505* Dr. Olivia Mitscherlich-Schönherr, Prof. Dr. Michael Reder, Dr. Barbara Schellhammer

Grundlagenmodul des Weiterbildenden Masters Interkulturelle Bildung Ia

3-stdg.

Raum: Seminarraum 2

Termine: Freitag 11-18 Uhr, Samstag 9-16 Uhr, 20./21.10.17, 10./11.11.17, 12./13.01.18

MA-IB: I (SC,VV,IE)

Thematik

Das Grundlagenmodul (GM) des Masters Interkulturelle Bildung/der Modulstudiengänge Interkulturelle Erwachsenenbildung (IEB), Spiritual Care (SC), Völkerverständigung (VV) führt umfassend in die theoretischen Grundlagen und praktischen Implikationen interkultureller Bildung mit je unterschiedlicher Schwerpunktsetzung ein. Folgende thematische Blöcke sind im Wintersemester 17/18 vorgesehen: GM 1: Interkulturelle Philosophie (Prof. Reder) GM 2: Begegnung und Dialog mit dem Fremden (Dr. Schellhammer) GM 3: Anthropologie im Kontext interkultureller Bildung (Dr. Mitscherlich-Schönherr)

Ziele

Ziel ist es, mit den Teilnehmenden ein philosophisch ausdifferenziertes Verständnis von Bildung und Interkulturalität zu erarbeiten. Dabei geht es nicht darum, ein letztes Wissen oder eindeutige Handlungsanweisungen zu vermitteln, sondern ein Denken anzuregen, das Reflexionsprozesse in Gang setzt, um mit Erfahrungen der Pluralität und Andersartigkeit gut umgehen zu können. Hierbei werden durch die interdisziplinäre Herangehensweise unterschiedliche Perspektiven eingenommen und miteinander in den Dialog gebracht. Die Studierenden lernen, sich durch strukturierte Argumente ebenso kritisch wie konstruktiv in interkulturelle Prozesse einzubringen.

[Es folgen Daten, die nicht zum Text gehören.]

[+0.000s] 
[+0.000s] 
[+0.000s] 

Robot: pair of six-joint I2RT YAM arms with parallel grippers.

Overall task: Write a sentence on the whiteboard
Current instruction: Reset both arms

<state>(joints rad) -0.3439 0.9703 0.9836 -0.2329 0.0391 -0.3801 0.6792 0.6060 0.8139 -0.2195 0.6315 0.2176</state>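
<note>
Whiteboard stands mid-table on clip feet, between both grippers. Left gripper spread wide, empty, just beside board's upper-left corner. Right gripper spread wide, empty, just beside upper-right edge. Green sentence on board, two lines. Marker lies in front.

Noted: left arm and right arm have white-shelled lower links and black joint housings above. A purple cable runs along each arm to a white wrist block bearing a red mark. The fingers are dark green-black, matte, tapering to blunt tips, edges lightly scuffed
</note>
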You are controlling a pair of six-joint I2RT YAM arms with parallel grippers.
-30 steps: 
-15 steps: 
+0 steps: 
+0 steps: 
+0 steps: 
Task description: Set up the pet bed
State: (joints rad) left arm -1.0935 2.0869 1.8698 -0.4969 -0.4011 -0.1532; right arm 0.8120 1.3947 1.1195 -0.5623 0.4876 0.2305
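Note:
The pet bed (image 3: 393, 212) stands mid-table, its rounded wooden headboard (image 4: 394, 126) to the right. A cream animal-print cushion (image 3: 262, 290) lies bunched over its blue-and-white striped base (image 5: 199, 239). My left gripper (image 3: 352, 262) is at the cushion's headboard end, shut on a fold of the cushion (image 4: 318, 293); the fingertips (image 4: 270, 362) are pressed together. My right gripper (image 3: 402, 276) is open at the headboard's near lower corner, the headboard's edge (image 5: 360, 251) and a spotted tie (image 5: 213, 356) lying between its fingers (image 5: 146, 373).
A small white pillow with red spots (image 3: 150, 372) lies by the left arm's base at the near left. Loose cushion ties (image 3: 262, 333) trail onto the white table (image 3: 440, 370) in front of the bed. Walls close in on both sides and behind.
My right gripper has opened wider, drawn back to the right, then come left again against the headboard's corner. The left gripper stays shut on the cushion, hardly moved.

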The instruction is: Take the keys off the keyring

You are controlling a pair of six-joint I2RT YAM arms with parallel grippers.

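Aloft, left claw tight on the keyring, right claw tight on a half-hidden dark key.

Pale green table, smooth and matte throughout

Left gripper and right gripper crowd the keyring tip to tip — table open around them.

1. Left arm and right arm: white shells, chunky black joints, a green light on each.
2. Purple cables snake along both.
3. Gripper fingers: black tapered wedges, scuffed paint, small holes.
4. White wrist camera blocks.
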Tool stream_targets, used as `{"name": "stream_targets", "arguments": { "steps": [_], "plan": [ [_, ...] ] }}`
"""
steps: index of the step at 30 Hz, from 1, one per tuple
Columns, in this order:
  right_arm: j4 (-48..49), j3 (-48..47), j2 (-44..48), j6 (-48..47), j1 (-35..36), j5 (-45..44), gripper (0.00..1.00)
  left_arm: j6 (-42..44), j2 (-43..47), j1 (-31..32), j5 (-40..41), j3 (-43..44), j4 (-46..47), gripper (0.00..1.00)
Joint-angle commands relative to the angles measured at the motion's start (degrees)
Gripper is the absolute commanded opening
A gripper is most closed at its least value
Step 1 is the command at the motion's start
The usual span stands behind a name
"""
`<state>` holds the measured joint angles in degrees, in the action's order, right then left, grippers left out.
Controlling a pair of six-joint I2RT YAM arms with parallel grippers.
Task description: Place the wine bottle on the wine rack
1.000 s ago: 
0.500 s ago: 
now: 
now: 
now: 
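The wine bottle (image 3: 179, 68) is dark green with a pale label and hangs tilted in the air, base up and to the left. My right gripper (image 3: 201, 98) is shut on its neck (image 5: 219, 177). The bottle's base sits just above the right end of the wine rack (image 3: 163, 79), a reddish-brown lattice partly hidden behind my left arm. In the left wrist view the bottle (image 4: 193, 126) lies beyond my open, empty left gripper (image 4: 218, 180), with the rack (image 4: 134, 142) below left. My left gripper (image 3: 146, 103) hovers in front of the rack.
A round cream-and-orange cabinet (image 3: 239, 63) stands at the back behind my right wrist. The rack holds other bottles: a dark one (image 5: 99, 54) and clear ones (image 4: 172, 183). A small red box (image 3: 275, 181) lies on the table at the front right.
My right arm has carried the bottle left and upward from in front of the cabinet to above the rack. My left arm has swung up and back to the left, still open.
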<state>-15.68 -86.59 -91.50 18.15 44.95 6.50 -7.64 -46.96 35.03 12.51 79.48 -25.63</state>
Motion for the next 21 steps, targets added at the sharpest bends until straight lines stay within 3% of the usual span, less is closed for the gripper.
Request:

Da der Master sowie die Modulstudien berufsbegleitend konzipiert sind, sollen die Studierenden ihre berufspraktischen Fragen, Erfahrungen und Kompetenzen von Anfang an einbringen können. Die Inhalte des Grundlagenmoduls sollen so auch hinsichtlich deren Relevanz für die Praxis überprüft und diskutiert werden.

Methode

Das Grundlagenmodul läuft über 2 Semester, es findet geblockt an jeweils drei Wochenende (Fr-Sa) statt. Kombiniert mit dem GM muss für die Master-Studierenden der Lektürekurs (Do abends, Fr morgens vor dem Grundlagenmodul) belegt werden, dies wird als mögliche Vertiefung auch für das Modulstudium (Zertifikat) angeboten und empfohlen. Die DozentInnen der drei Schwerpunkte IEB, SC und VV bestreiten die Inhalte aus ihren jeweiligen Themenfeldern. Klammer ist dabei immer die philosophische Reflexion auf Fragen der Interkulturellen Bildung, die im interdisziplinären Dialog diskutiert werden. Dabei ist zu beachten, dass die einzelnen DozentInnen den Schwerpunkten gemäß unterschiedliche Akzente setzten. Zusätzliche Informationen werden auf dem begleitenden Moodle-Kurse eingestellt. Methodisch steht der Dialog im Mittelpunkt. Dabei kann es sich um kürzere Vorträge, die Erarbeitung von Texten, Teamarbeit und -präsentationen, Referate, Gruppengespräche, etc. handeln.

Voraussetzungen

Keine. Eine Teilnahme an allen Einheiten der Blockveranstaltung und rege Mitarbeit wird erwartet. Wenn Studierende an einem Wochenende nicht können, wird um eine Entschuldigung beim jeweiligen Dozierenden gebeten. Als Ersatzleistung ist ein thematisch vorgegebenes Essay von 5 Seiten zu erbringen.

Zielgruppe

Studierende des Masters Interkulturelle Bildung/der Zertifikate Interkulturelle Erwachsenenbildung (IEB), Spiritual Care (SC), Völkerverständigung (VV)

Literatur

Es gibt zu jeder Einheit einen Text, der auf der entsprechenden Moodle-Seite zum Grundlagenmodul eingestellt wird. Zudem gelten die Texte des Lektürekurses als Grundlagenliteratur für das Modul.